Other categories included posts calling for Mamdani’s deportation, and questioning his patriotism and loyalty to the US. He was portrayed as an outsider, whose political participation inherently threatened American values. The phrase “New York has fallen” notably appeared in multiple posts. ‘Assertions that a Muslim elected official should be expelled or stripped of citizenship framed political participation as conditional and limited to certain religious and ethnic groups’, the report observed. He was described using terms like “enemy within”, “anti-American”, and “traitor” in many of the posts.

The report further noted that, over the four-month observation period, Islamophobic content showed a consistent upward trajectory. In October, the volume of Islamophobic discourse spiked sharply to 15,123 posts, making up 43% of the total dataset. This marks an increase of over 450% compared to September, indicating a significant and sustained escalation. The late-stage surge points to a renewed, and possibly coordinated effort to amplify Islamophobic narratives as the mayoral campaign entered its final phase, according to the report.
The Warning Ahead
“To be Muslim in New York is to expect indignity, but indignity does not make us distinct. There are many New Yorkers who face it. It is the tolerance of that indignity that does,”, Mamdani said in a speech outside a mosque in the Bronx, days prior to the election. The statement came a day after his principal opponent in the Mayoral race, Andrew Cuomo laughed when a radio host said that Mamdani ‘would be cheering’ if another September 11 attack occurred.

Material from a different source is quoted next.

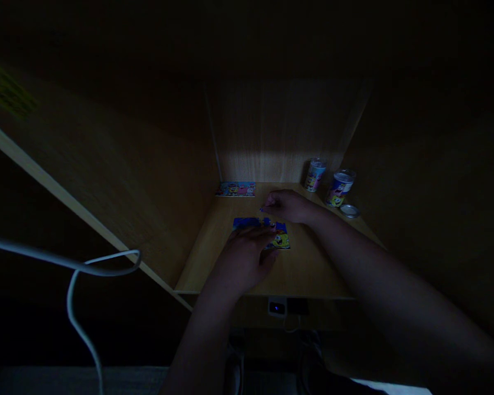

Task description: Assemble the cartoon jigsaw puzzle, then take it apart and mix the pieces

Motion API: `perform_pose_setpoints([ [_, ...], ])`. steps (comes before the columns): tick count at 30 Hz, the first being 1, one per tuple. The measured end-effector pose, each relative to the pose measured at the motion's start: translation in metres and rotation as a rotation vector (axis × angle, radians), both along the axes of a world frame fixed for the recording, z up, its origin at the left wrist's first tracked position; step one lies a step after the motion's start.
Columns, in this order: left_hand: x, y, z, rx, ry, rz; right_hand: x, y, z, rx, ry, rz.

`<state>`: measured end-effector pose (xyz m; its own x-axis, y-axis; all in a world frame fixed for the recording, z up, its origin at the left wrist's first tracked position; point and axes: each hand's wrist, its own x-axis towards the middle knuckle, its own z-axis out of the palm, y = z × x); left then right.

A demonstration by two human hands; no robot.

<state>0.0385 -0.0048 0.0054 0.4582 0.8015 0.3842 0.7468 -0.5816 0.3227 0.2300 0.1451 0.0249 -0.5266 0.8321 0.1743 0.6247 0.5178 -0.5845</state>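
Puzzle, seen from the head camera, lies flat in the middle of a wooden shelf inside a dark cupboard, partly hidden by the left hand. That hand rests over its near left part, fingers side by side and slightly bent, thumb held apart toward the near edge. Just beyond the puzzle's far edge, the right hand pinches a small dark-blue piece between thumb and fingers, clear of the rest.

At the far left is a flat cartoon picture; at the far right stand two printed cans, with a round lid lying just beside the nearer one.

The likeliest trouble is a slip or a wrong turn of so small a piece, since the light is poor and the blues look alike. Pressing or dragging with the left palm could part the joined pieces, and a sweep of the right forearm could knock the lid or cans.

As for writing, the cans bear cartoon print, apparently SpongeBob, as does the puzzle's yellow face, but no words can be made out. A yellow label on the left wall carries dark marks too dim to read.
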Motion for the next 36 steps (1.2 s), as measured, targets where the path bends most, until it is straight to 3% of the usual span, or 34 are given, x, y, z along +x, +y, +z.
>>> perform_pose_setpoints([
  [7,0.0,0.0,0.0,-0.016,0.003,0.001,-0.003,0.003,-0.007,-0.004,0.139,0.017],
  [12,-0.001,0.0,0.0,-0.017,0.015,0.007,-0.008,0.008,-0.014,0.089,0.076,0.058],
  [18,0.0,-0.001,0.003,-0.017,0.015,0.007,-0.001,0.011,-0.01,0.327,0.021,0.05],
  [25,0.0,-0.001,0.001,-0.011,0.006,0.005,-0.002,0.011,-0.012,0.313,-0.123,0.238],
  [31,0.0,0.0,-0.001,-0.01,0.006,0.007,-0.001,0.015,-0.017,0.365,-0.163,0.182],
  [36,-0.001,0.0,-0.001,-0.014,0.015,0.0,0.005,0.003,0.001,0.186,-0.237,0.187],
])
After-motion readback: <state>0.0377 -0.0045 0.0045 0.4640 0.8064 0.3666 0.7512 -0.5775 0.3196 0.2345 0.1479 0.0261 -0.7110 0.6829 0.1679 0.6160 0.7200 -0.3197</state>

Mamdani has defended his Muslim identity on several occasions, even addressing the wider atmosphere of fear faced by Muslims in India. He has been an outspoken critic of Prime Minister Narendra Modi, accusing him of a “mass slaughter of Muslims” during the 2002 Gujarat riots and even describing him as a “war criminal.”

As the report goes, ‘online hate and dehumanization also have the potential to manifest as offline violence, in the form of harassment and threats targeting Muslim Americans’. The massive onslaught of hate and divisive narratives online that Mamdani’s win triggered calls for effective methods to counter the possibility of this ‘offline violence’.
The report points to an immediate and chilling warning of what such unchecked hostility could unleash.